Stunden vergehen, ohne dass ich auch nur ein einziges Mal an mein Gefühlschaos denken muss. Heute bin ich sehr dankbar über die Berge an Arbeit und genieße die stressige Atmosphäre im Büro. Ein plötzliches Klopfen an meiner Tür reißt mich aus meinem Workflow. Ich blicke hoch in Kathys besorgtes Gesicht und lege einen Ordner beiseite. "Du hast heute keine Pause gemacht, ist alles in Ordnung bei dir?" Verwundert blicke ich auf die Uhr und gebe ein überraschtes "Oh" von mir. Ich habe seit einer halben Stunde bereits Feierabend.

"Es gab heute so viel zu tun und ich war so in die Aufgaben vertieft, da habe ich die Zeit gar nicht wahrgenommen", gebe ich schulterzuckend zurück und grinse verlegen. Kathy nickt nur gedankenverloren und mustert die Umgebung. "Na dann, bleib aber nicht zu lange, dein Freund wartet bestimmt schon auf dich." Sie verabschiedet sich so schnell, wie sie gekommen ist und ich seufze frustriert auf. Meine Hände streichen über mein Gesicht und ich frage mich, ob ich bereits für ein Gespräch mit Dylan bereit bin.

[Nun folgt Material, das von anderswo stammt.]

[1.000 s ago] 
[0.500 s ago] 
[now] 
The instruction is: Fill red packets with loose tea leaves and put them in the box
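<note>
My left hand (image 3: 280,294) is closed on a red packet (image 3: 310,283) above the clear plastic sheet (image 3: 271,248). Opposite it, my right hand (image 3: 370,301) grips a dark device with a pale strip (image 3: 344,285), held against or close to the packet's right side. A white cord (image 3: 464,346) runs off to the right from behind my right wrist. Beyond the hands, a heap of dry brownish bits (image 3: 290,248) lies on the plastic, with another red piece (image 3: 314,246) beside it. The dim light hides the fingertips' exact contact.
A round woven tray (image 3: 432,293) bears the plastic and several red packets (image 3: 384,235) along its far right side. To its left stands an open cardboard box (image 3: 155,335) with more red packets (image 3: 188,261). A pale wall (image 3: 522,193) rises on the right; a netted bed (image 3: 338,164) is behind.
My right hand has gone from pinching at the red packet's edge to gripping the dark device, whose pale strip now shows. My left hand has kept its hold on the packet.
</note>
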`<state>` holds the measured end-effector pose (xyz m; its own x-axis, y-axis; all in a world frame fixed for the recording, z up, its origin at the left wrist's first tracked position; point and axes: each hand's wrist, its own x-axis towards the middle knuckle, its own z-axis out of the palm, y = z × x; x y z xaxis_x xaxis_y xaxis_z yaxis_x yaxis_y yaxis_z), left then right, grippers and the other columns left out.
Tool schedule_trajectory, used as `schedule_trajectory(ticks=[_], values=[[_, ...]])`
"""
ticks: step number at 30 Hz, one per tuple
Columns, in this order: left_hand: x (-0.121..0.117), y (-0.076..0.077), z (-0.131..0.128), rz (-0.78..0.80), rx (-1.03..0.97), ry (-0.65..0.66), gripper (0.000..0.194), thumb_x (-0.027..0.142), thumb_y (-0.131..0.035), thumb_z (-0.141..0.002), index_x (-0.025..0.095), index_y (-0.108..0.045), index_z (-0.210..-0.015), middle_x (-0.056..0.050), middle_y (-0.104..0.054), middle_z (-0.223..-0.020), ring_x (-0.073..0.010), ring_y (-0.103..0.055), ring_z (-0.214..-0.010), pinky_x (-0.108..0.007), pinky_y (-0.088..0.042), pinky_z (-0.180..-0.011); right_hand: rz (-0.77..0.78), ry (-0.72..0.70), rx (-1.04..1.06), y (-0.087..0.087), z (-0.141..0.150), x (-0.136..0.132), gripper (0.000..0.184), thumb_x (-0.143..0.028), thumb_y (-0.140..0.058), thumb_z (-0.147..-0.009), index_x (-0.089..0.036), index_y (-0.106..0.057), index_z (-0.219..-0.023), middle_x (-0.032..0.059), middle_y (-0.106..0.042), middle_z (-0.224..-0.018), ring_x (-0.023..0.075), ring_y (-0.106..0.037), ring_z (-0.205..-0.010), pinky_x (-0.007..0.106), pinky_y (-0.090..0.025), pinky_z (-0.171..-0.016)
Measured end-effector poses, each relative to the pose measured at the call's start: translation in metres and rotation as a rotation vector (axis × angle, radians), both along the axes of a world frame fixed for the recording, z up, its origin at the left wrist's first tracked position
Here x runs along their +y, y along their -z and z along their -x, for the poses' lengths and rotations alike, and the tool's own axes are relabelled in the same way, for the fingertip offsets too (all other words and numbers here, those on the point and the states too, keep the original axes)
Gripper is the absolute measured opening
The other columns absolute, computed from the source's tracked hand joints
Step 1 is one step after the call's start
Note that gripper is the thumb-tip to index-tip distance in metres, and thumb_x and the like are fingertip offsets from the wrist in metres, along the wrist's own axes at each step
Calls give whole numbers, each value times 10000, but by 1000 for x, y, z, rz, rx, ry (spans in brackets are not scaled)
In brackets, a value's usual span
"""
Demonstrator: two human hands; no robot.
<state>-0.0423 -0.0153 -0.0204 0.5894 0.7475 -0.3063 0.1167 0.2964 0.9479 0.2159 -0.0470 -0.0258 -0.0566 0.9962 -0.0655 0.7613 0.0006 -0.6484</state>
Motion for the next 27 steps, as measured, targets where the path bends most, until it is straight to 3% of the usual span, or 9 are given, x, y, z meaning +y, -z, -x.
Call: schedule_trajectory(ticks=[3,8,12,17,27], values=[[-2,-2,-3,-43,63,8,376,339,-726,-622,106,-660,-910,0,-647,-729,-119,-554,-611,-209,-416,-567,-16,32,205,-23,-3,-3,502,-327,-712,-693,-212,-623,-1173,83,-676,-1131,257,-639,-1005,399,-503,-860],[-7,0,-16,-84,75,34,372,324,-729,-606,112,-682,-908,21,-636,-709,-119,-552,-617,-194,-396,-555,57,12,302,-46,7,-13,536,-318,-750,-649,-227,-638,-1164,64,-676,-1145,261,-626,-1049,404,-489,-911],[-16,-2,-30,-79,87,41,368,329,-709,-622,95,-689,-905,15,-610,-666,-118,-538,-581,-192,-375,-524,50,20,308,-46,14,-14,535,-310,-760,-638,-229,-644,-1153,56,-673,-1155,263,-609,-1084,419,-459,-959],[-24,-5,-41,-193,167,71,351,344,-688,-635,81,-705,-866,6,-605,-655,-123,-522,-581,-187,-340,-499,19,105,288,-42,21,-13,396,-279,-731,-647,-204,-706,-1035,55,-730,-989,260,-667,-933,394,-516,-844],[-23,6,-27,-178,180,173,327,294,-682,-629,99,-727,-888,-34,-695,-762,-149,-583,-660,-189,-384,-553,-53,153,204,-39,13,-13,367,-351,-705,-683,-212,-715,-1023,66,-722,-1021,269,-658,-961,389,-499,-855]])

Trotz meiner Zweifel führt mich mein Weg nach Hause. Zu der Wohnung von Dylan und mir. Im Fahrstuhl fällt mein Blick auf mein Spiegelbild und ich sehe mir meine Nervosität deutlich an. Das wird keinesfalls ein einfaches Gespräch. Ich vernehme, wie sich die Fahrstuhltüren öffnen und schreite vorsichtig in die mir nur allzu bekannte Wohnung hinein. Es scheint alles wie beim Alten und ich mache mich gleich auf die Suche nach Dylan. Ich sehne mich nach Frieden zwischen mir und meinem Freund.

"Mary." Ich erblicke ihn in der Küche, er ist gerade dabei sich ein Sandwich zuzubereiten. Mein Schweigen bringt ihn dazu, sich in Bewegung zu setzen. Er bleibt vor mir stehen und streicht mir sanft über die Wange. Genussvoll schließe ich meine Augen und versuche die aufsteigende Trauer zu bekämpfen. Dylan zieht mich in eine innige Umarmung und lässt alle meine Dämme brechen. Ich schluchze in seinen Armen und klammere mich an ihn, als würde mein Leben davon abhängen. Seine Wärme durchdringt meinen Körper und ich wünsche mir, dieser Moment würde niemals enden.